Gene Expression Signatures Differentiate Ovarian/Peritoneal Serous Carcinoma from Diffuse Malignant Peritoneal Mesothelioma

Clinical Cancer Research. Vol. 12, 5944-5950, October 15, 2006. [Link]

Ben Davidson1, Zhen Zhang2, Lilach Kleinberg1, Mei Li3, Vivi Ann Flørenes1, Tian-Li Wang3 and Ie-Ming Shih2,3

Authors’ Affiliations: 1 Department of Pathology, Radiumhospitalet-Rikshospitalet Medical Center, University of Oslo, Oslo, Norway; and Departments of 2 Pathology and 3 Gynecology and Oncology, Johns Hopkins Medical Institutions, Baltimore Maryland

Requests for reprints: Ben Davidson, Department of Pathology, Radiumhospitalet-Rikshospitalet Medical Center, Montebello N-0310 Oslo, Norway. Phone: 47-22934871; Fax: 47-22508554; E-mail:


Purpose: Ovarian/primary peritoneal serous carcinoma (OC/PPC) and diffuse peritoneal malignant mesothelioma (DMPM) are highly aggressive tumors that are closely related morphologically and histogenetically. It remains unclear whether both tumors are molecularly distinct neoplasms. The current study compared global gene expression patterns in OC/PPC and DMPM.

Experimental Design: Ten OC/PPC and five DMPM effusions were analyzed for gene expression profiles using the Affymetrix U133 Plus 2 arrays and the dCHIP analysis program. Differentially expressed candidate genes were validated using quantitative real-time PCR and immunohistochemistry.
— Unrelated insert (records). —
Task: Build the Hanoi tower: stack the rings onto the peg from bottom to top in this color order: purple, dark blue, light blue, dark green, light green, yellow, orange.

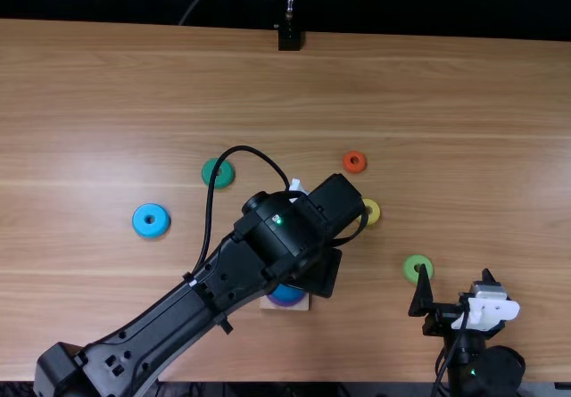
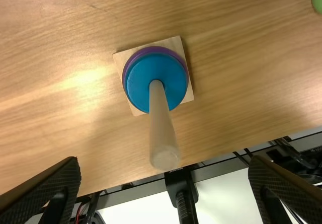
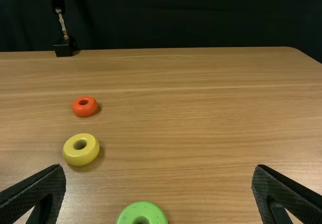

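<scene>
Hanoi tower [image 2: 138, 78] on light brown table [image 1: 500, 147], dark backdrop [image 3: 201, 17] beyond; left tool [image 1: 317, 274], right tool [image 1: 455, 272] agape.

A light brown wooden counter [image 1: 464, 147] with long streaks of grain and a soft sheen of light stretches to a straight far edge, where a small black block [image 1: 290, 38] with a metal rod stands before a dark backdrop [image 3: 201, 22].
</scene>
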Controlling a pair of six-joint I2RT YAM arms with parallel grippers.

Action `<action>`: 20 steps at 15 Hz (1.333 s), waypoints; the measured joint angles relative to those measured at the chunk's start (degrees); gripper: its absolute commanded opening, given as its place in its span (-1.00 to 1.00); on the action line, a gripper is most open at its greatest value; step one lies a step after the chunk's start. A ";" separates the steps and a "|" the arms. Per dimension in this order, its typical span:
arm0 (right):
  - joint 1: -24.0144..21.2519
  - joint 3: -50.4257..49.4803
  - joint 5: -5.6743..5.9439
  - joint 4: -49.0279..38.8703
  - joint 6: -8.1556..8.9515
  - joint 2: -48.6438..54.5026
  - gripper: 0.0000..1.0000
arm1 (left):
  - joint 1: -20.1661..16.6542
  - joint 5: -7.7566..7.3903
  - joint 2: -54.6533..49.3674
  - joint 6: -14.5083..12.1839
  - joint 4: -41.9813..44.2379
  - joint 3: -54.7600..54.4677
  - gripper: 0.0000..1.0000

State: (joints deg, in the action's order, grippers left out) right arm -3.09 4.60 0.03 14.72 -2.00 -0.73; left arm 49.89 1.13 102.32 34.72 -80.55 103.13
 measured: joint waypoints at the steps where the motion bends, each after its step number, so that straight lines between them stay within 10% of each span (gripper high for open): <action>1: 0.00 0.00 -0.02 0.02 0.02 0.00 1.00 | 0.00 0.07 0.00 -0.07 0.39 0.00 1.00; 6: 0.02 0.00 0.00 0.02 0.00 0.00 1.00 | -7.32 0.13 0.00 -1.03 0.85 3.78 1.00; 20: 0.00 0.00 0.00 0.00 0.00 0.00 1.00 | -34.27 0.55 10.43 -24.41 0.63 4.46 1.00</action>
State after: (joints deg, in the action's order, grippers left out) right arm -3.09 4.60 0.03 14.72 -2.00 -0.73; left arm 15.62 1.67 112.75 10.31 -79.92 107.59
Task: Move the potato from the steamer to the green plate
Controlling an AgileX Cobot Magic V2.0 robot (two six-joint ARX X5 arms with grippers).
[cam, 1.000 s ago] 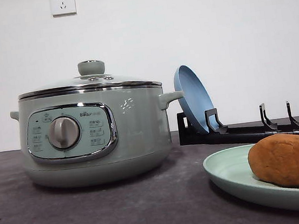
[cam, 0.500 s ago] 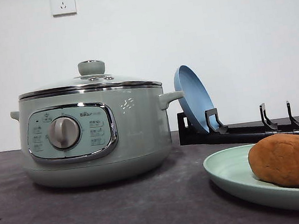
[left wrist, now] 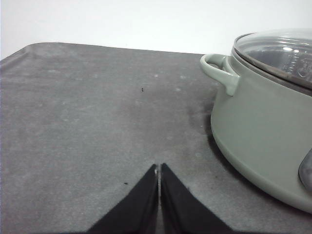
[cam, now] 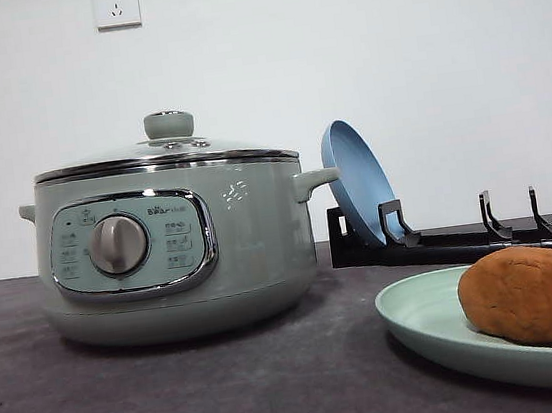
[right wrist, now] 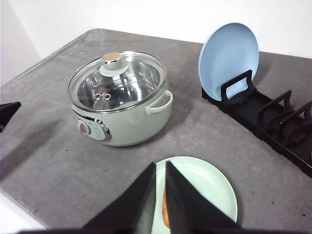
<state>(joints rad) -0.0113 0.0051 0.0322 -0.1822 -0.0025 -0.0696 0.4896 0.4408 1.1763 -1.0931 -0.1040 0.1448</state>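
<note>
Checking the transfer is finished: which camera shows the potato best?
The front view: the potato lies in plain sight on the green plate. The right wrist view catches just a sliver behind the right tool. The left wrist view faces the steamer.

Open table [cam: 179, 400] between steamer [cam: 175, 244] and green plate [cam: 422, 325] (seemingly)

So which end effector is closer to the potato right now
Right. The right end effector hangs directly above the potato on the green plate; the left end effector sits beyond the steamer.
</note>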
Results: Unsupervised hierarchical clustering using all 54,675 genes in the array classified the samples into two groups: DMPM specimens versus OC/PPC specimens. A total of 189 genes that were differentially expressed in these two groups were selected based on statistical significance. Genes overexpressed in DMPM (n = 68) included calretinin, vitronectin, claudin 15, alpha4 laminin, hyaluronan synthase 1, cadherin 11, RAB7, v-maf, and the epidermal growth factor–containing fibulin-like extracellular matrix protein 1. Genes overexpressed in OC/PPC (n = 121) included insulin-like growth factor II (IGF-II); IGF-II binding protein 3; cyclin E1; folate receptors 1 and 3; RAB25; MUC4; endothelin-1; CD24; kallikreins 6, 7, and 8; claudins 3, 4, and 6; Notch3; and MMP-7. Quantitative real-time PCR validated the differential expression of 13 genes, and immunohistochemistry confirmed the differences for four gene products.
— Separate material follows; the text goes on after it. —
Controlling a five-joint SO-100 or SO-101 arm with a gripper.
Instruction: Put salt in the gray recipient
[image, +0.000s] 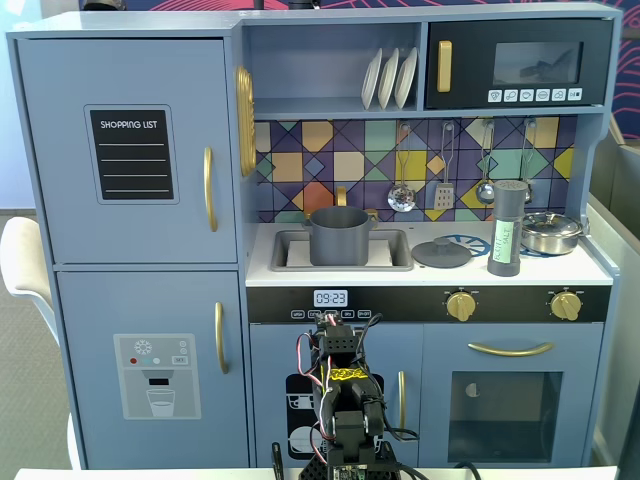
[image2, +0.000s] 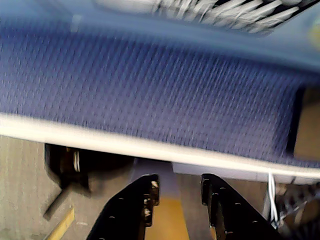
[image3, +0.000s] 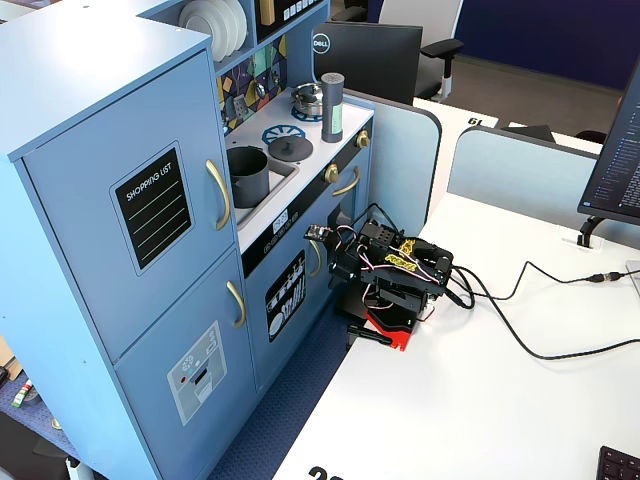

Conclusions: Expression profiling separates OC/PPC from DMPM and identifies a number of genes that are differentially expressed in these tumors. The molecular signatures unique to OC/PPC and DMPM should provide a molecular basis to study both tumors and new potential markers for facilitating their differential diagnosis.